Mother’s Day

Mother’s Day is a day that brings forward joy and celebration as we lift up one of the most important people in our lives.  I am very thankful for the relationship that I have with my mom.  I will be honest, I was not the best kid growing up, I was difficult to be around especially when I was a teenager. Even through my worst of days when I was the biggest jerk, especially to my mom, she has always been there for me.  She is easily the person I call on the phone the most.  We have a special relationship and I will always cherish that.

I am unbelievably grateful for the mother to my kids Mikel is.  She is the engine that keeps our family moving, clean, fed, watered, on schedule, and sane.

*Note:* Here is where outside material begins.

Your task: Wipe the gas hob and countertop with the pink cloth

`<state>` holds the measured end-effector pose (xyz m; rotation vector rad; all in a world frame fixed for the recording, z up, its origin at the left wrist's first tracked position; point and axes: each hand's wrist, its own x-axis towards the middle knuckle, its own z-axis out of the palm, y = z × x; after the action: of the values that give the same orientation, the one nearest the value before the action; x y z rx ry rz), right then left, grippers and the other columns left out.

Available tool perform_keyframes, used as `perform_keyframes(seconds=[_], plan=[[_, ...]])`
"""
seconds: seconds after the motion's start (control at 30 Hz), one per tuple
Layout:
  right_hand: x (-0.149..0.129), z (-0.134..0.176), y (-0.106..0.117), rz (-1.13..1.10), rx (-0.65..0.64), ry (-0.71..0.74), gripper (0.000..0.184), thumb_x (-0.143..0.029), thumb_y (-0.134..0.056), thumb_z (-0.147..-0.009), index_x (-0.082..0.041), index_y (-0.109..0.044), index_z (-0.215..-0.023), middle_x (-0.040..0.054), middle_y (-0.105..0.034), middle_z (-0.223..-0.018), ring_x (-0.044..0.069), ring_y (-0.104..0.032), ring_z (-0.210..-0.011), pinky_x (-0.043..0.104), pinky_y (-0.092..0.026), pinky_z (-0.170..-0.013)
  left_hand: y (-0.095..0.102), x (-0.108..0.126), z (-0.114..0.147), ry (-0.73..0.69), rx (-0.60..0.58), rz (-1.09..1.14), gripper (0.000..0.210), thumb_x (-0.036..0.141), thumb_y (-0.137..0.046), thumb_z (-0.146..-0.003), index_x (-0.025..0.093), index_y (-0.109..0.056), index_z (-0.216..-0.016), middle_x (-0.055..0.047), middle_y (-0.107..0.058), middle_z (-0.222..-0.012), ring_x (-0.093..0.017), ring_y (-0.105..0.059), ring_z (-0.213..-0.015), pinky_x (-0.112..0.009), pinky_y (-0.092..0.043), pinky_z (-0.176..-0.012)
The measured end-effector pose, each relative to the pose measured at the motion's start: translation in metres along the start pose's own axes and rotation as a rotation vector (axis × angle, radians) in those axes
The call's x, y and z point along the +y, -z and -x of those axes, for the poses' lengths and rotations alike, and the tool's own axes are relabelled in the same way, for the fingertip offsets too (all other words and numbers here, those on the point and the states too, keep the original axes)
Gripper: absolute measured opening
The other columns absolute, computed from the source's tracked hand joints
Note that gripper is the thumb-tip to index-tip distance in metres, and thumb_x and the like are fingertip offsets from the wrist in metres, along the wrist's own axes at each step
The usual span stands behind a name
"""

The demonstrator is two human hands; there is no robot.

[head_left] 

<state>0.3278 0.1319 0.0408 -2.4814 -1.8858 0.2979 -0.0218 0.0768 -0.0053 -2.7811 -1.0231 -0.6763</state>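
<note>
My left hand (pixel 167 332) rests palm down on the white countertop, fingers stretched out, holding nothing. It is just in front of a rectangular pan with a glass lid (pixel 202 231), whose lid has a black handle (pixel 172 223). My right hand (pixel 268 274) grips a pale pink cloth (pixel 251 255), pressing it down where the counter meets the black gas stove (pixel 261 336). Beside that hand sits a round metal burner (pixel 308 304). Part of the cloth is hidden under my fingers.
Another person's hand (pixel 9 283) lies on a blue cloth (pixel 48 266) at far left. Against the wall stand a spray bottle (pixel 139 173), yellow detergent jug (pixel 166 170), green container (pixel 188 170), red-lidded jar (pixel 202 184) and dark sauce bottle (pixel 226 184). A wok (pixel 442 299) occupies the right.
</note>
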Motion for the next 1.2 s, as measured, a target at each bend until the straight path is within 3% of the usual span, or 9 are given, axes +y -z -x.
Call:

She makes sure hair is done, dresses are tied, princesses are princesses, bow ties are straight, chucks are the right color, that girls can be girls, boys can be boys, and her kids can be kids.  She often does this by herself, as I find myself on the road several times a year.  I know it is incredibly hard to take care of our children as well as taking care of the biggest child of all, me.  These are just some of the many reasons why I love her and am proud she is my wife and partner in this thing we call life. Mikel is truly a blessing.

Certainly, I cannot go on and talk about Mother’s Day and the impact that one has had on me and my family and not speak of my mother in law.  She has fought an amazing fight and won over breast cancer this last year.  On top of being a loving and thoughtful woman, raising my beautiful wife, and being a lovely Weazer (her name from my kids) to my kids, she is a true inspiration to everyone of what it is to be a person of faith and kicking cancer’s butt.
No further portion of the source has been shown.